The earliest changes that occur during the pathogenesis of diabetes occur in the glomerulus. The mesangial cells are a subpopulation of cells in the glomerulus that are responsible for coordinating responses with other nearby cell types. Transforming growth factor (TGF)-β1 is a cytokine that mesangial cells secrete, and has been identified as a profibrotic factor during the pathogenesis of diabetic nephropathy. Concerns have been raised in the use of direct anti-TGF-β1 therapy due to adverse events (such as dyspepsia and diarrhea) and lack of efficacy of anti-TGF-β1 monoclonal antibody LY2382770 in patients with diabetic nephropathy. Thus, therapy aimed at modulating TGF-β1 expression or activity may be efficacious in the treatment of diabetic nephropathy while avoiding potential adverse effects.
The hypothesis of this thesis is that SREBP-1 and cell surface GRP78 are novel regulators of TGF-β1 signaling in mesangial cells.
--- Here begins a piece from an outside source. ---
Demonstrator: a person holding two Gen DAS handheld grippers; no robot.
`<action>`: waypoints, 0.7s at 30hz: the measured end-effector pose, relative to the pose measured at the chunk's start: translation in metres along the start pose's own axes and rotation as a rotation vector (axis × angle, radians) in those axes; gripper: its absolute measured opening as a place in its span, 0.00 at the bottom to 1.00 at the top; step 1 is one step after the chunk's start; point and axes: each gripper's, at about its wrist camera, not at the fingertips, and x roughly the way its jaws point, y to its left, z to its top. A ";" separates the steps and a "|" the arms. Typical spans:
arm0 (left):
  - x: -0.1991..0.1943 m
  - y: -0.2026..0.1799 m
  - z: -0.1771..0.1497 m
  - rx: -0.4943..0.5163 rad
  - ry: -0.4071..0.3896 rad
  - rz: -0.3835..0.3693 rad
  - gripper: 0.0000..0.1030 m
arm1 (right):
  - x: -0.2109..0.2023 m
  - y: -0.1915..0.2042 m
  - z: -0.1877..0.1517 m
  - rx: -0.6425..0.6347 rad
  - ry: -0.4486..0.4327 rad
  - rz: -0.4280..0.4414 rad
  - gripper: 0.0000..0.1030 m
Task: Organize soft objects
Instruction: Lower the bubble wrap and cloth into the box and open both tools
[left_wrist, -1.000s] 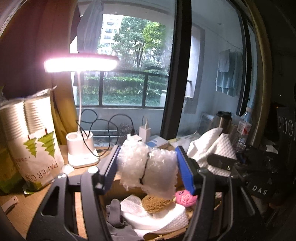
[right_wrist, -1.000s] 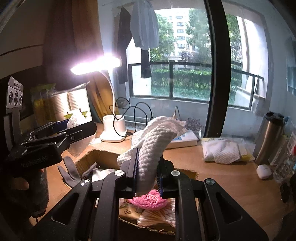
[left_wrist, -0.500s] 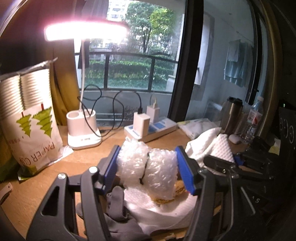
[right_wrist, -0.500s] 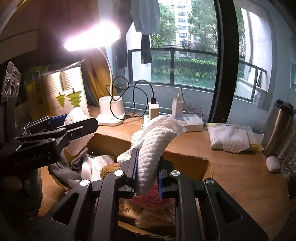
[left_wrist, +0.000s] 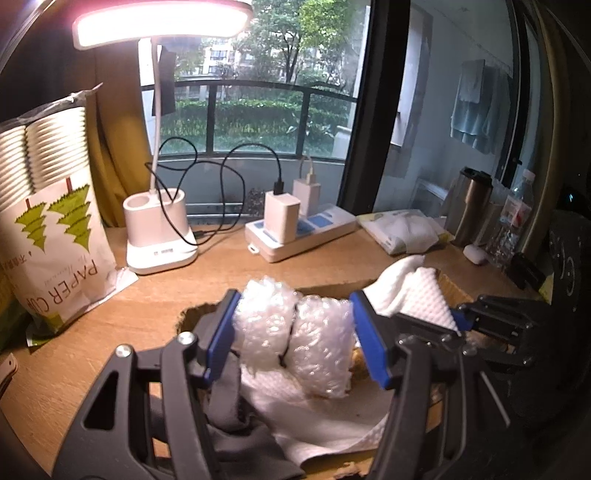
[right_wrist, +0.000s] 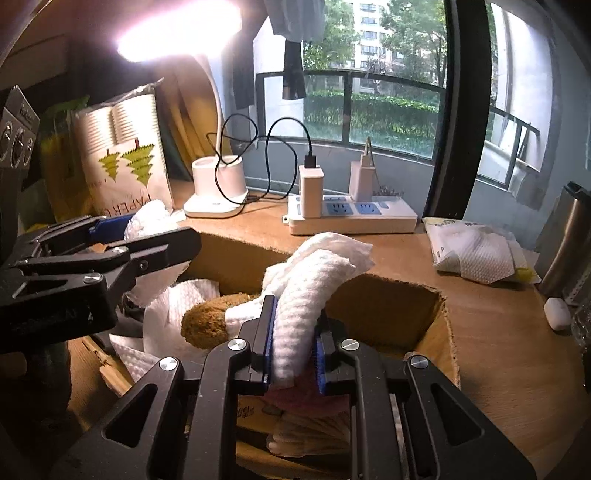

Our first study aims to define a novel pathway by which SREBP-1 regulates TGF-β1 signaling in kidney mesangial cells. Our results indicate that SREBP-1 regulates the expression of the type I TGF-β1 receptor through its secretion in exosomes. Our second study expands on these findings and aims to determine if inhibition of SREBP in vivo with the inhibitor fatostatin may prevent diabetic nephropathy. Our results indicate that treatment with fatostatin does not prevent diabetic nephropathy, but accentuates kidney injury in non-diabetic mice. Preliminary results from our lab have indicated that under diabetic conditions, GRP78 is upregulated at the cell surface and may contribute to the activation of SREBP-1 in an ER-stress dependent mechanism. Our third study thus aims to characterize the expression of cell surface GRP78 in diabetic conditions, and to determine its pathological relevance in the development of diabetic nephropathy. Our results have established novel pathways by which TGF-β1 signaling is regulated in mesangial cells. This will assist in identification of novel therapeutic targets that may be of use in the treatment of diabetic nephropathy. / Thesis / Doctor of Philosophy (PhD) / Diabetic kidney disease is the leading cause of end stage renal disease and represents an important risk factor for mortality. The goal of this thesis is to understand and describe the pathways and mechanisms that contribute to the development of diabetic kidney disease in order to identify novel therapeutic targets. This thesis has identified the protein sterol regulatory element binding protein (SREBP)-1 and the cell surface presentation of another protein, the 78 kDa glucose regulated protein (GRP78), as contributors to diabetic kidney disease. Furthermore, this thesis has demonstrated that anti-SREBP therapy with the drug fatostatin did not prevent diabetic kidney disease. These studies show that while inhibiting SREBP-1 and cell surface GRP78 may be effective in the treatment of diabetic kidney disease, the drug fatostatin should not be used for treatment.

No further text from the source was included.